Memories of that era are also among the reasons why former Biden officials like Sonia Aggarwal, who was special assistant to the president for climate policy, think it’s so important for government to boost U.S. firms today.

“I would say we tried in this country to ignore where the world was going in the auto industry before,” Aggarwal, who is now chief executive officer of the think tank Energy Innovation, told HuffPost. “It didn’t work out very well for us when we did that.”

Why Judgment, Values Matter As Much As Agenda

Biden’s EV push will require constant adjustment based on changing circumstances, as any such enterprise would. The same goes for Trump’s preferred alternative. Pulling back on EVs may sound like a simple matter of taking away Biden’s regulations and subsidies, but every one of those moves would require countless decisions about details ― and constant attention to how changes were playing out in the real world.

All of that suggests a president’s temperament, judgment and priorities matter as much as their policies.
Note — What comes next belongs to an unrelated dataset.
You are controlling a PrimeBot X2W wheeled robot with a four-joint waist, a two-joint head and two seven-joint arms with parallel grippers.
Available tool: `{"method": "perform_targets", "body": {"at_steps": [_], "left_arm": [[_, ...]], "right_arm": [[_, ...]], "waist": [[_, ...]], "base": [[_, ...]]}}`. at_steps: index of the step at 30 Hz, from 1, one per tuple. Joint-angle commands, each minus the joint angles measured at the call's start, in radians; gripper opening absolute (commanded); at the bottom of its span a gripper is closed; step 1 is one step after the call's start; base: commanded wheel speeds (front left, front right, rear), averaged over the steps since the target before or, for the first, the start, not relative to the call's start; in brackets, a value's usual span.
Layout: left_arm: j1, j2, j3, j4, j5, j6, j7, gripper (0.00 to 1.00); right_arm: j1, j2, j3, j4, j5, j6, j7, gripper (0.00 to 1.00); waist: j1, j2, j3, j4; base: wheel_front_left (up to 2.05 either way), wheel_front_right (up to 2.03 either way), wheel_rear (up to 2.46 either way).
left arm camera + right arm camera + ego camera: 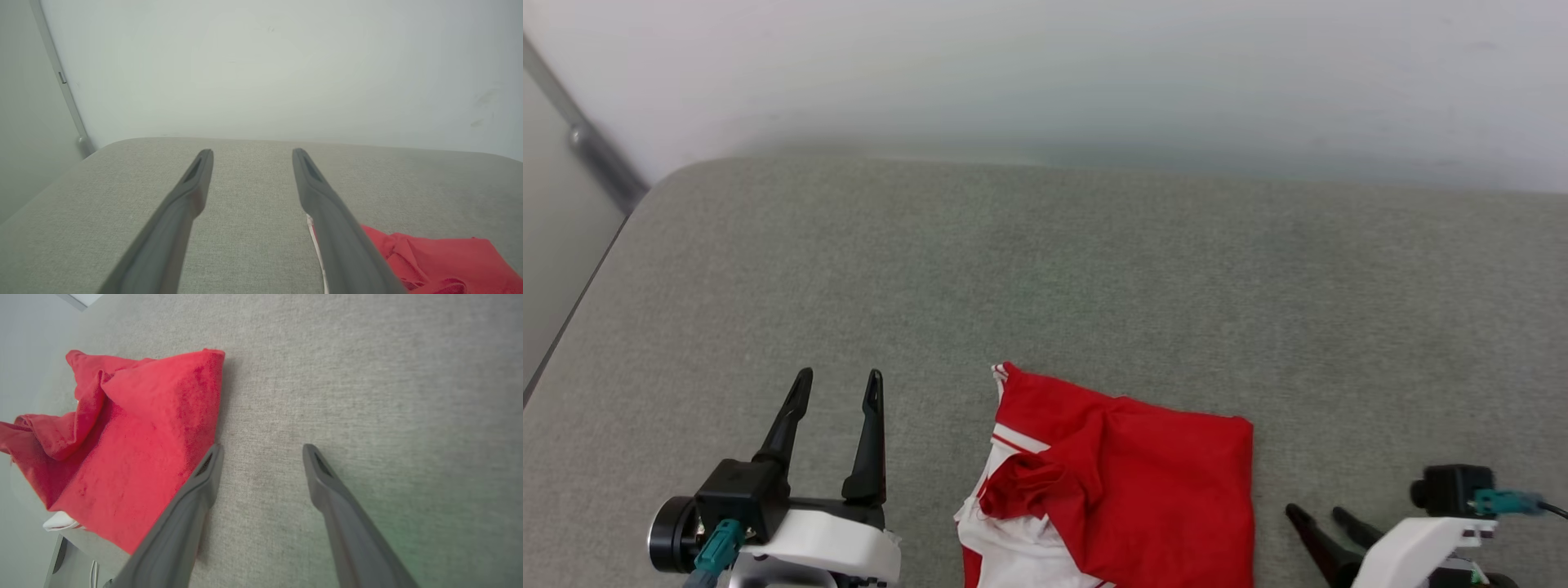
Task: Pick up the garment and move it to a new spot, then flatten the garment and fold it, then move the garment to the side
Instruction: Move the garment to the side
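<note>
The garment (1127,482) is a red jersey with white sleeves and striped trim, lying rumpled and partly folded at the near edge of the grey padded table (1045,269); its lower part runs off the bottom of the head view. My left gripper (837,384) stands open to its left, a short gap away, nothing between its fingers. In the left wrist view the garment (441,257) lies to the right of the open left gripper (251,153). My right gripper (1315,513) is open just right of the garment. In the right wrist view, the right gripper (261,448) has its left finger beside the garment's (139,441) edge.
A pale wall (1094,73) rises behind the table's far edge. A grey pipe (596,155) runs down past the table's far left corner. The table's near edge and the floor show at the lower left of the right wrist view.
</note>
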Motion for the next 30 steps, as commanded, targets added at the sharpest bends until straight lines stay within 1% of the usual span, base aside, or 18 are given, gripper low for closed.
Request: {"method": "perform_targets", "body": {"at_steps": [1,7,10,13,14,15,16,21,22,24,28,29,30], "left_arm": [[-0.017,-0.005,0.002,-0.005,0.007,-0.005,-0.004,1.0],[-0.044,-0.025,0.013,-0.002,0.015,-0.016,-0.004,1.0],[-0.054,-0.037,0.021,0.001,0.019,-0.025,-0.003,1.0],[-0.059,-0.045,0.025,0.006,0.024,-0.031,-0.003,1.0],[-0.062,-0.05,0.029,0.011,0.027,-0.035,-0.003,1.0],[-0.062,-0.05,0.029,0.011,0.027,-0.035,-0.003,1.0],[-0.063,-0.054,0.031,0.014,0.03,-0.038,-0.003,1.0],[-0.048,-0.061,0.044,0.028,0.041,-0.047,-0.003,1.0],[-0.04,-0.06,0.046,0.031,0.045,-0.053,-0.003,1.0],[-0.038,-0.06,0.047,0.03,0.044,-0.053,-0.003,1.0],[-0.025,-0.05,0.053,0.031,0.047,-0.057,-0.003,1.0],[-0.025,-0.05,0.053,0.031,0.047,-0.057,-0.003,1.0],[-0.021,-0.049,0.055,0.029,0.047,-0.056,-0.003,1.0]], "right_arm": [[-0.021,-0.008,0.02,0.012,0.022,0.0,0.013,1.0],[-0.085,-0.031,0.152,0.066,0.166,0.0,0.09,1.0],[-0.107,-0.038,0.185,0.101,0.227,-0.001,0.123,1.0],[-0.118,-0.045,0.203,0.128,0.25,-0.001,0.146,1.0],[-0.128,-0.047,0.214,0.151,0.27,-0.001,0.158,0.43],[-0.128,-0.047,0.214,0.151,0.27,-0.001,0.158,0.43],[-0.134,-0.051,0.22,0.154,0.274,-0.001,0.151,0.0],[-0.164,-0.079,0.248,0.134,0.273,-0.001,0.113,0.0],[-0.181,-0.098,0.255,0.122,0.246,-0.001,0.095,0.0],[-0.191,-0.105,0.257,0.112,0.233,-0.001,0.084,0.0],[-0.241,-0.153,0.292,0.055,0.102,0.0,0.085,0.0],[-0.241,-0.153,0.292,0.055,0.102,0.0,0.085,0.0],[-0.252,-0.161,0.302,0.04,0.079,0.0,0.094,0.0]], "waist": [[0.0,0.0,0.029,0.025],[0.0,0.0,0.078,0.054],[0.0,0.0,0.101,0.064],[0.0,0.0,0.111,0.069],[0.0,0.0,0.115,0.072],[0.0,0.0,0.115,0.072],[0.0,0.0,0.116,0.072],[0.0,0.0,0.093,0.059],[0.0,0.0,0.078,0.047],[0.0,0.0,0.07,0.04],[0.0,0.0,0.038,-0.02],[0.0,0.0,0.038,-0.02],[0.0,0.0,0.033,-0.039]], "base": [[0.0,0.0,0.0],[0.0,0.0,0.0],[0.0,0.0,0.0],[0.0,0.0,0.0],[0.0,0.0,0.0],[0.0,0.0,0.0],[0.0,0.0,0.0],[0.0,0.0,0.0],[0.0,0.0,0.0],[0.0,0.0,0.0],[0.0,0.0,0.0],[0.0,0.0,0.0],[0.0,0.0,0.0]]}}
And here the differences between Biden and Trump are even starker. 

Trump has tried to turn EVs into a symbol of cultural liberalism ― of weakness or wokeness, or both ― while portraying himself as a champion of working-class Americans. But Trump’s record shows he’s better at making promises to autoworkers and their families than delivering on them. While he was president, he vowed to save a storied GM factory in Lordstown, Ohio. The plant closed anyway. He talked about championing American workers, then filled agencies like the National Labor Relations Board with anti-union appointees.
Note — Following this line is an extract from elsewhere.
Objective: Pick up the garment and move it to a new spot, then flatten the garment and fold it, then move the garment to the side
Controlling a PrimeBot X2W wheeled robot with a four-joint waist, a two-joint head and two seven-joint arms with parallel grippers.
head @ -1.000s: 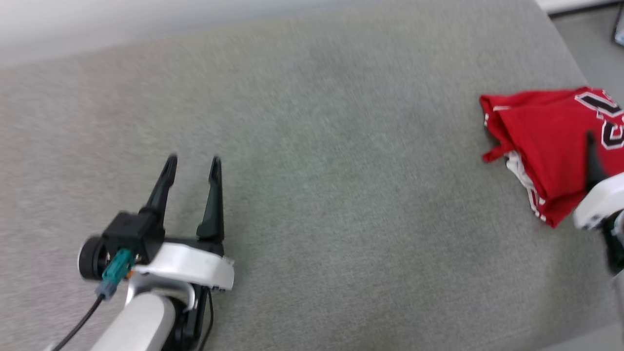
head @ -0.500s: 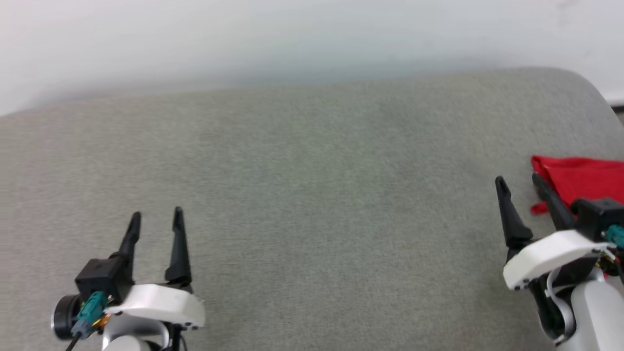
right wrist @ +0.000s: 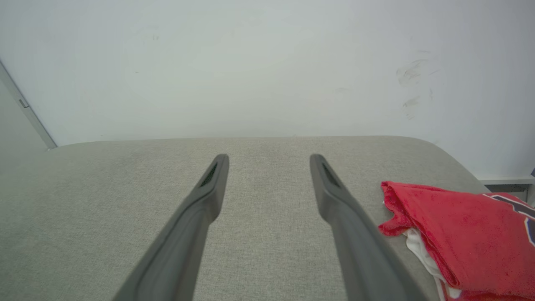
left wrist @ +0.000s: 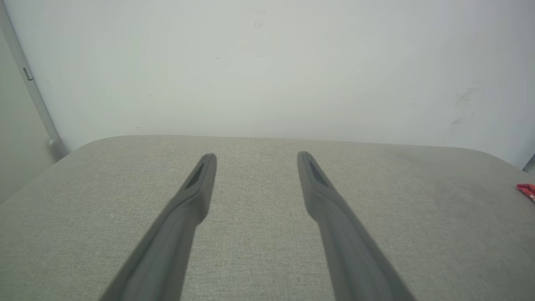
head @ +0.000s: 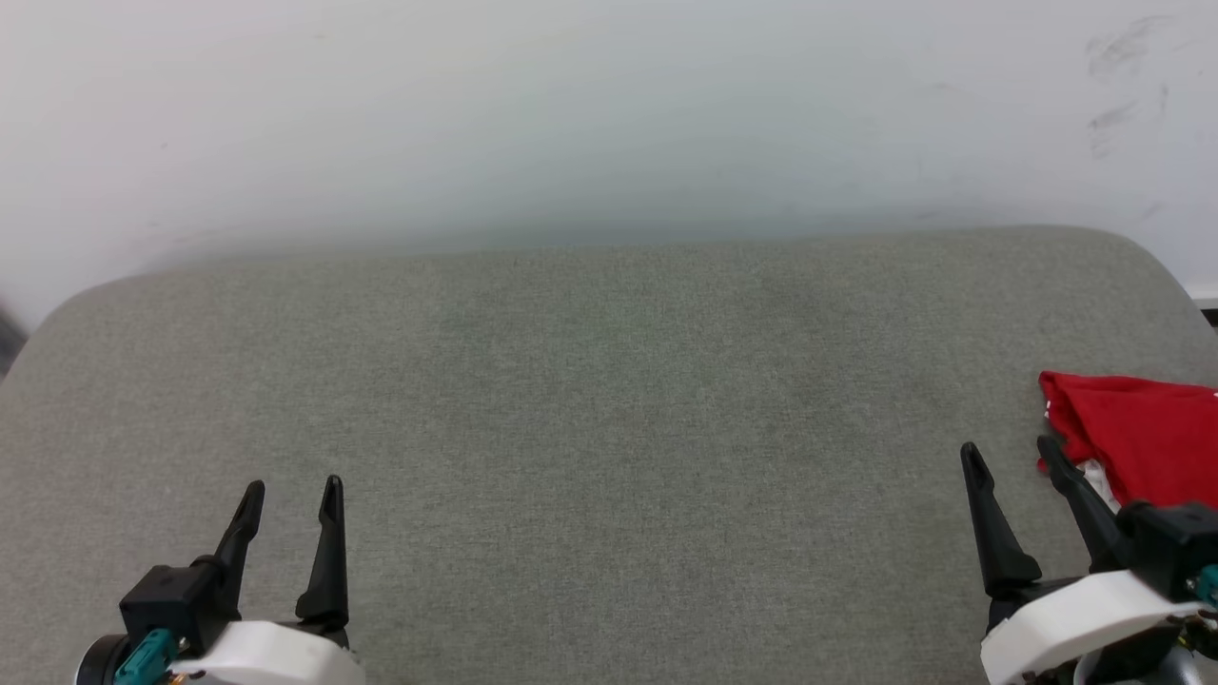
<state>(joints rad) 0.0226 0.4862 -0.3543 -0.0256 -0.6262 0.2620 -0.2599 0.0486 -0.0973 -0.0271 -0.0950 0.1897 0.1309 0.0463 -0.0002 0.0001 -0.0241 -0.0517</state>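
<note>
While the pale wall [head: 609, 114] takes up the back, the grey padded top [head: 609, 381] spreads wide below it; at its far right edge lies the red shirt [head: 1142, 433], gathered into a compact bundle with a white sleeve tucked under and part of a dark print showing in the right wrist view; its outer part is cut off by the picture's edge.

The right gripper [head: 1009, 445] hangs just beside the shirt's near corner, fingers spread and empty; the left gripper [head: 293, 485] is well apart on the other side, likewise spread with nothing between its fingers.

Judging by the layered shape and its place at the side, the moving, flattening and folding look done, and the last move aside looks finished too; how neat the fold is cannot be told.

The shirt rests straight on the padding, inside no container.
</note>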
These developments happened against the backdrop of a Trump governing agenda that shifted money away from lower- and middle-income Americans and toward the rich ― most obviously through the 2017 Republican tax cut that Trump promoted and signed into law. Another Trump term could mean more of the same. 

The centerpiece of Trump’s 2024 economic agenda is an across-the-board tariff that he has suggested would replace the income tax.In addition to creating massive new deficits, such a change would function like another big tax cut for the wealthy, since they spend less of their money on goods that the tariffs would affect.
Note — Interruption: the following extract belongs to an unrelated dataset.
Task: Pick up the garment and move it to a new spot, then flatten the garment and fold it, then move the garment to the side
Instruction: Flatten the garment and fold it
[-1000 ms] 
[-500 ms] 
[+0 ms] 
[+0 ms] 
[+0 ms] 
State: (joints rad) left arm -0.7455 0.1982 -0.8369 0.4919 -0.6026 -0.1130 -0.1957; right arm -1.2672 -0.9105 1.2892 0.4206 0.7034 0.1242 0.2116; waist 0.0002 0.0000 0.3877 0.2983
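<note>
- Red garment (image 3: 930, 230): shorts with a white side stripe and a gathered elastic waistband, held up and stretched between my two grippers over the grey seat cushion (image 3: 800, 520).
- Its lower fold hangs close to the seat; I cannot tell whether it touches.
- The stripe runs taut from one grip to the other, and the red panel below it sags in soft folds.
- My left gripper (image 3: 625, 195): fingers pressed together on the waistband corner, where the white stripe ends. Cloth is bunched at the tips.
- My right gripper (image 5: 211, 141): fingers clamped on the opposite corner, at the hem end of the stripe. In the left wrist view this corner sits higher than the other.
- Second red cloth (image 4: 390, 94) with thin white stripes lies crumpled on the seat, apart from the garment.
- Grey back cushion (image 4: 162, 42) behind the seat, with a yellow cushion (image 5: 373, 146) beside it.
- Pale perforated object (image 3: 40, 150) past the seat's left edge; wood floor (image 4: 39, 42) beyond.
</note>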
President Joe Biden speaks at a UAW picket line at a General Motors Service Parts Operations plant on Sept. 26, 2023, in Belleville, Michigan. Biden privately was also pushing the Big Three automakers to bring a better deal to the union.
President Joe Biden speaks at a UAW picket line at a General Motors Service Parts Operations plant on Sept. 26, 2023, in Belleville, Michigan. Biden privately was also pushing the Big Three automakers to bring a better deal to the union. JIM WATSON/AFP via Getty Images

It’s not even clear the tariffs would help the auto industry or its workers, who Trump says would be the primary beneficiaries. Unlike Biden’s new tariffs, which target just one country and one set of products, Trump’s would apply to all imports, including those from friendly trading partners, and not just to vehicles but to the parts that go into vehicles. That could make all cars and trucks in the U.S. a lot more expensive while wreaking havoc with supply chains based on long-established, carefully negotiated purchases of materials from abroad.

Biden’s governing record suggests a very different set of priorities, whether it’s his broad economic agenda of raising taxes on corporations and the wealthy while providing more assistance to the poor and middle class or, more specifically, what he’s done for the auto industry and its workers. 

Probably the best example is how he conducted himself last fall, when the UAW was on strike. Privately, he pressed the Big Three to give labor a better deal. Publicly he joined striking workers on the picket line ― something, according to historians, no president had done before.

The problems facing America’s automakers, like the problems facing the planet, are difficult to solve. No president is going to make all the right calls. But some have records showing they genuinely care about the industry and its workers. Some don’t. 

How voters assess those records could determine who wins in November. As Biden said in 2021, it all starts in Detroit.